■ **INPUT DATA**
=== Begin Enclosure ===

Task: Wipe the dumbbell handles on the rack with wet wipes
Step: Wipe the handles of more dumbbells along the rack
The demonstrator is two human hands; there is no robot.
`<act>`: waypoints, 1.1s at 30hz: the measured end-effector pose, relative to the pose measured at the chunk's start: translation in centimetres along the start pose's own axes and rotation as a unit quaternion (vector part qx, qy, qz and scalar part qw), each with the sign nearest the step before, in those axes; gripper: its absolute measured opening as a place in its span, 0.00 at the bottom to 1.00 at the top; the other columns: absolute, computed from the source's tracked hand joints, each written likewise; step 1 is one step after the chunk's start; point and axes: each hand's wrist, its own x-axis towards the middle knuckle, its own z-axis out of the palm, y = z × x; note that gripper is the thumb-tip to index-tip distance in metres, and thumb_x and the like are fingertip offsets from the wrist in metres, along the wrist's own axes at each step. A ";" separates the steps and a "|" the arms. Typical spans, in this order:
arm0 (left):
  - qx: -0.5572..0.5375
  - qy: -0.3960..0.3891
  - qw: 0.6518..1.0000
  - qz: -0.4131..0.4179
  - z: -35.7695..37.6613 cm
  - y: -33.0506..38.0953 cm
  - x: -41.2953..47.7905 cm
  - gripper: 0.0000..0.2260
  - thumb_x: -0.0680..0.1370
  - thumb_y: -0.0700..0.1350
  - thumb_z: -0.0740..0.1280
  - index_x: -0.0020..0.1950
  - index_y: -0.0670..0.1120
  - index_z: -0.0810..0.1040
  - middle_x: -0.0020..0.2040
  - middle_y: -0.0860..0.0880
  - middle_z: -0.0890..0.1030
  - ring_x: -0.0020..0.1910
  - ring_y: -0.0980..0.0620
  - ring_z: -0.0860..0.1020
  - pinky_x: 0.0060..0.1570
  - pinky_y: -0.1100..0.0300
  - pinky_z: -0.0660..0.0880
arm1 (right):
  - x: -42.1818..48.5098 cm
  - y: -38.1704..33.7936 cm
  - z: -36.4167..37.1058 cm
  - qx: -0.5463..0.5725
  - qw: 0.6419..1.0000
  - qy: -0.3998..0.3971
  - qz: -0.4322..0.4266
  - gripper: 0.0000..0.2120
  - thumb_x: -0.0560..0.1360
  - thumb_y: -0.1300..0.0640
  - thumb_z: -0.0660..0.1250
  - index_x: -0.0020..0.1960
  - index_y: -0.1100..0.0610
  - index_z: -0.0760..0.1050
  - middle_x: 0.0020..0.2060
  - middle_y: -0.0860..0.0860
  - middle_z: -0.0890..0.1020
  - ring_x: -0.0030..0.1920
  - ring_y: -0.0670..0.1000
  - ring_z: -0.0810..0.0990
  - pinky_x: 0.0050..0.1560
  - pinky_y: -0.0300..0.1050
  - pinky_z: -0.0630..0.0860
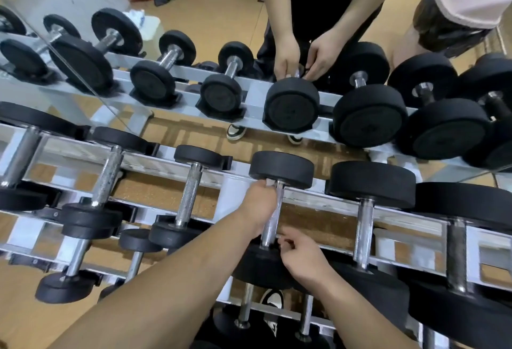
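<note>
"Below the middle of the frame, a little to the right: is that the dumbbell you're on?"

"Yes. That dumbbell (269,233) lies across the rails of the rack (332,203), with its far head (281,167) toward the top of the frame, its near head (259,268) toward the bottom, and the steel handle (275,215) between them. My left hand (259,204) is wrapped round the upper stretch of the handle, just below the far head. A white corner of the wet wipe (269,181) pokes out past my knuckles."

"And the other hand?"

"My right hand (303,258) sits at the lower end, fingers curled against the bar just above the near head. Whether they pinch the bar or only touch it, I cannot tell from this angle."

"How will the thing handle?"

"Heavy, I'd judge, with solid black heads and a thick bar. But nothing needs lifting, because the rack carries it. The bar is stiff and looks roughened, so the wipe should drag rather than glide. The wipe is thin, soft and wet, and it may bunch or tear on that steel. The bar could also roll under a twisting stroke, so a steadying hand at the lower end makes sense."

"So where do you take hold?"

"Round the bar itself, with the wipe between palm and metal, working from one head to the other. I leave the heads alone, since they aren't the job."
</note>
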 end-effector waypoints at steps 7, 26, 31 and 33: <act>0.221 -0.030 0.974 -0.029 -1.1 -2.9 -2.3 0.09 0.80 0.38 0.59 0.52 0.41 0.78 0.46 0.43 0.82 0.43 0.46 0.78 0.46 0.58 0.73 | -0.2 0.0 -0.3 0.000 1.000 -0.007 -0.006 0.24 0.82 0.63 0.61 0.77 0.56 0.69 0.55 0.48 0.80 0.56 0.47 0.77 0.46 0.21 0.67; -0.024 0.000 1.000 0.006 -3.2 -3.3 -7.3 0.13 0.87 0.48 0.59 0.64 0.44 0.79 0.55 0.44 0.86 0.51 0.48 0.85 0.48 0.55 0.82 | -1.3 0.0 0.3 0.235 0.972 0.021 0.007 0.12 0.80 0.59 0.65 0.58 0.49 0.84 0.53 0.49 0.88 0.54 0.52 0.86 0.59 0.49 0.80; -0.189 -0.020 0.982 -0.002 -3.2 -1.9 -10.1 0.11 0.87 0.42 0.60 0.64 0.40 0.78 0.53 0.40 0.87 0.51 0.43 0.87 0.50 0.49 0.84 | -3.5 -1.7 -2.5 0.403 0.913 -0.064 0.011 0.27 0.85 0.37 0.56 0.62 0.57 0.83 0.56 0.56 0.87 0.60 0.56 0.85 0.69 0.52 0.75; -0.212 -0.038 0.976 -0.007 -3.0 -1.6 -10.7 0.12 0.86 0.41 0.61 0.67 0.38 0.76 0.55 0.37 0.86 0.54 0.40 0.86 0.54 0.46 0.83 | -4.7 -2.4 -3.8 0.431 0.889 -0.154 -0.011 0.34 0.82 0.31 0.53 0.67 0.57 0.81 0.61 0.57 0.85 0.64 0.55 0.83 0.72 0.55 0.72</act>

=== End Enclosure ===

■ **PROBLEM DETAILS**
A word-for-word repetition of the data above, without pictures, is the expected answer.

■ **REPLY**
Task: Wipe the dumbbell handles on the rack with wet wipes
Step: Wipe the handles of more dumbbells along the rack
The demonstrator is two human hands; there is no robot.
`<act>`: waypoints, 1.1s at 30hz: the measured end-effector pose, relative to the pose measured at the chunk's start: translation in centimetres along the start pose's own axes and rotation as a unit quaternion (vector part qx, qy, qz and scalar part qw), each with the sign nearest the step before, in those axes; gripper: its absolute measured opening as a place in its span, 0.00 at the bottom to 1.00 at the top; the other columns: absolute, computed from the source's tracked hand joints, each written likewise; step 1 is one step after the chunk's start; point and axes: each hand's wrist, its own x-axis towards the middle knuckle, its own z-axis out of the palm, y = z × x; note that gripper is the thumb-tip to index-tip distance in metres, and thumb_x and the like are fingertip offsets from the wrist in metres, along the wrist's own axes at each step. A ";" separates the steps and a "|" the arms. Typical spans, in this order:
arm0 (left):
  - qx: -0.5572..0.5375
  - qy: -0.3960..0.3891
  - qw: 0.6518..1.0000
  - qz: -0.4131..0.4179
  - z: -35.7695..37.6613 cm
  - y: -33.0506..38.0953 cm
  - x: -41.2953..47.7905 cm
  - gripper: 0.0000..0.2260
  - thumb_x: -0.0680..0.1370
  - thumb_y: -0.0700..0.1350
  - thumb_z: -0.0740..0.1280
  - index_x: -0.0020..0.1950
  - index_y: -0.0670..0.1120
  - index_z: -0.0810..0.1040
  - middle_x: -0.0020..0.2040
  - middle_y: -0.0860..0.0880
  - middle_z: -0.0890..0.1030
  - ring_x: -0.0020..0.1910
  - ring_y: -0.0980..0.0620
  - ring_z: -0.0860..0.1020
  - pinky_x: 0.0060..0.1570
  - pinky_y: -0.1100..0.0300
  - pinky_z: -0.0660..0.0880
arm1 (right):
  - x: -42.1818..48.5098 cm
  - y: -38.1704..33.7936 cm
  - z: -36.4167..37.1058 cm
  - qx: -0.5463..0.5725
  - qw: 0.6419..1.0000
  - qy: -0.3998..0.3971
  - qz: -0.4322..0.4266
  - gripper: 0.0000..0.2120
  - thumb_x: -0.0560..0.1360
  - thumb_y: -0.1300..0.0640
  - thumb_z: -0.0660..0.1250
  - index_x: -0.0020..0.1960
  - index_y: -0.1100..0.0610
  - index_z: -0.0760..0.1050
  - middle_x: 0.0020..0.2060
  - middle_y: -0.0860..0.0860
  - middle_z: -0.0890..0.1020
  - ring_x: -0.0030..0.1920
  - ring_y: -0.0670..0.1000
  - ring_z: -0.0810..0.0990
  - pinky_x: 0.0050..0.1560
  - pinky_y: -0.0300..0.1050
  - pinky_z: -0.0630..0.0860
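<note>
"Below the middle of the frame, a little to the right: is that the dumbbell you're on?"

"Yes. That dumbbell (269,233) lies across the rails of the rack (332,203), with its far head (281,167) toward the top of the frame, its near head (259,268) toward the bottom, and the steel handle (275,215) between them. My left hand (259,204) is wrapped round the upper stretch of the handle, just below the far head. A white corner of the wet wipe (269,181) pokes out past my knuckles."

"And the other hand?"

"My right hand (303,258) sits at the lower end, fingers curled against the bar just above the near head. Whether they pinch the bar or only touch it, I cannot tell from this angle."

"How will the thing handle?"

"Heavy, I'd judge, with solid black heads and a thick bar. But nothing needs lifting, because the rack carries it. The bar is stiff and looks roughened, so the wipe should drag rather than glide. The wipe is thin, soft and wet, and it may bunch or tear on that steel. The bar could also roll under a twisting stroke, so a steadying hand at the lower end makes sense."

"So where do you take hold?"

"Round the bar itself, with the wipe between palm and metal, working from one head to the other. I leave the heads alone, since they aren't the job."
</note>
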 end-effector waypoints at steps 7, 26, 31 and 33: <act>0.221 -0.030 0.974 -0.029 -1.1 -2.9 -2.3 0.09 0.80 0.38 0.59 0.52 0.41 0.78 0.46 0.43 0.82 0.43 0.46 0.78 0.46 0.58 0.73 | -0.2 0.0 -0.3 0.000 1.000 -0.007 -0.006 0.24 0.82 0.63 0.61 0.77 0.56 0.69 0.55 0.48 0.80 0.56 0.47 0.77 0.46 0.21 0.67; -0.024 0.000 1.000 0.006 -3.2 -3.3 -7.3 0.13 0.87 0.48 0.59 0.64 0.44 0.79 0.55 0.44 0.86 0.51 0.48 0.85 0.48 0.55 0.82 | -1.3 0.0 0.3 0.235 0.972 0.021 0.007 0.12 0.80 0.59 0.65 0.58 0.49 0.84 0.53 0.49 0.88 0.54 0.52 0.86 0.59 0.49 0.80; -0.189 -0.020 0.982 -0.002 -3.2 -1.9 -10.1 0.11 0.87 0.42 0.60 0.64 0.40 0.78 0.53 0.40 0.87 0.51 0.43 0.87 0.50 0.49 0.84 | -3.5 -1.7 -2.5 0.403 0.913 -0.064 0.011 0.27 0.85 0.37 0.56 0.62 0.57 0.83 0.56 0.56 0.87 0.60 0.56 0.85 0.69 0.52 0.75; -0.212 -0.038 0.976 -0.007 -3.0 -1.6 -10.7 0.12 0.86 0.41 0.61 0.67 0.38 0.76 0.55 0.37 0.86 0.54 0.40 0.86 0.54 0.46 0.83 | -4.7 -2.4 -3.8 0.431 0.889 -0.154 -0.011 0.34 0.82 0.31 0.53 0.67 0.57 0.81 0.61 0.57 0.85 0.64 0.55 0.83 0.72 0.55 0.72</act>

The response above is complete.